Nelson Daily News, Aug. 31, 1936
4. In August 1937, MacKay reunited with Cyclone Taylor at Rossland, where MacKay had recently moved. Taylor was visiting as part of his duties as chief commissioner of the immigration department. Probably at that time Taylor persuaded McKay to take part in a benefit game a few months later in Vancouver involving old pros against a junior team that included Taylor’s son.
As Don Tyerman wrote in the Province of Nov. 27, 1937: “Answering the cheers of 3,500 fans last night … 13 of the greatest names in hockey skated again to the once-familiar roar of the crowd, and fuel was heaped on the old feud between Mickey MacKay and Cyclone Taylor.”
In fact, there was no feud. In 1947, Taylor named MacKay as one of the greatest players he’d ever played with or against. (Lester Patrick was another.) But when Taylor was awarded an assist on MacKay’s goal during the benefit game, MacKay obliged with mock outrage: “You gave Taylor an assist on my goal? Why, the ‘Cyc’ never gave me a pass in my life and I only gave him one.”
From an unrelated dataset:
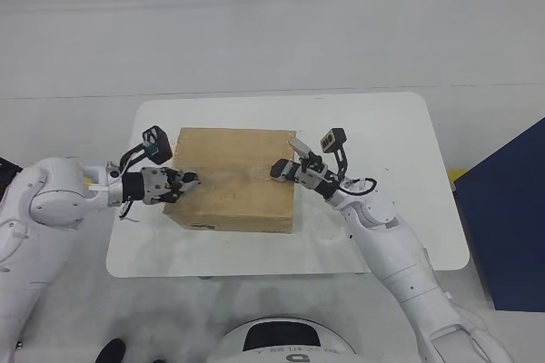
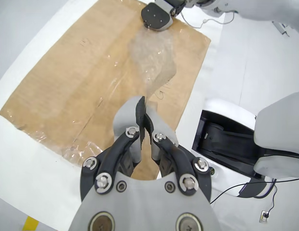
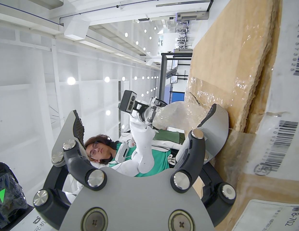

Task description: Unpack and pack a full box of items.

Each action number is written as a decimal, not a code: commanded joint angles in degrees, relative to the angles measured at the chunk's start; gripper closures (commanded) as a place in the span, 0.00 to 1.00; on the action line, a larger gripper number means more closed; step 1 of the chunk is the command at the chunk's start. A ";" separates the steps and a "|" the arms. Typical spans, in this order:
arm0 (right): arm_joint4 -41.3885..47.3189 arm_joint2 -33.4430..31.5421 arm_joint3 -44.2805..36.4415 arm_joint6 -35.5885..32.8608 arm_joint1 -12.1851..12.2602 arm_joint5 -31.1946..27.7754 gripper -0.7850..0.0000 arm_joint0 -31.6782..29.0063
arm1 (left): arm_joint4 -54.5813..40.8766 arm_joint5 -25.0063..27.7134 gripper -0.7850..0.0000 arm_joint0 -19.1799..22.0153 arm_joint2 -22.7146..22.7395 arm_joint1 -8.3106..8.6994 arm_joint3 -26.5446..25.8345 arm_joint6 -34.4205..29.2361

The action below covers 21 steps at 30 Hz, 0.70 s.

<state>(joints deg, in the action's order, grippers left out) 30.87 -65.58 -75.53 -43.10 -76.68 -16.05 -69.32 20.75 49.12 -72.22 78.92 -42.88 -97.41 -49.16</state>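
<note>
Your left gripper [image 2: 142,104] was pressed together on the loose end of a strip of clear tape [image 2: 154,58]. The strip rose off the box [image 2: 67,73] just ahead of the fingertips and ran away from them, crumpled and cloudy, towards the box's far edge. Your right gripper [image 2: 156,16] stood there spread wide, holding nothing. One finger lay against the box's upper edge at the tape's far end, and the other was out in the air.

The step in hand looked like stripping the sealing tape so the box could be opened. To do it well, you wanted to pull low and back along the strip's own line, not straight up, so the tape came away whole instead of tearing or stretching thin. The pinch was narrow and the film slick, so a slow, even draw suited it better than a jerk. The right finger needed real weight on that edge, or the box would likely slide or tip towards the left gripper. It also needed to sit beside the strip, not on it, or the last stretch could not lift.

The box was plain brown cardboard, shut, and sat flat on the white table [image 1: 391,136] beneath and ahead of the left gripper. Wrinkled, glossy tape covered the corner nearest that gripper. White barcode labels [image 3: 291,37] covered the side facing the right gripper, and the cardboard edge by its finger looked frayed.
</note>
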 commanded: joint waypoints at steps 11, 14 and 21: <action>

Mickey MacKay is seen at left and Cyclone Taylor at centre in the Windsor Star, Dec. 4, 1937.
5. In 1938, MacKay contemplated buying the Spokane Clippers of the Pacific Coast Hockey League. “While mining is my principal business, I’ve been feeling an itching in my feet regarding hockey,” he said. But it doesn’t sound like the deal went through.
6. By the fall of 1939, MacKay was selling insurance in Salmo. He was supposed to move into a duplex being remodeled in Salmo, but a day or so before he was scheduled to take possession, the house caught fire while being painted. The painter jumped to safety from a second-storey window while a family in the other unit escaped, but the house was destroyed. It wasn’t reported whether it was insured.
7. MacKay died one evening in 1940 on the main street of Ymir, near Salmo. His car hit a power pole. While it was assumed the impact killed him, the district coroner discovered McKay had actually suffered a heart attack. He’s buried in Grand Forks. Three claims were filed against MacKay’s estate, one involving a promissory note and two for wages owed. But I don’t know the outcome of any of them.

Mickey MacKay’s grave marker in the Grand Forks cemetery.
8. In 2018, a delegation led by Gerry Foster approached the City of Grand Forks about having the alley behind the city’s arena named Mickey MacKay Lane or renaming the building Mickey MacKay Place. The city went for the first option. There’s now a sign to that effect, seen below, but the name doesn’t appear to have been officially gazetted, as it doesn’t show up on any map I can find.


Hockey synergy: Mickey MacKay Lane in Grand Forks with a Tim Hortons in the background.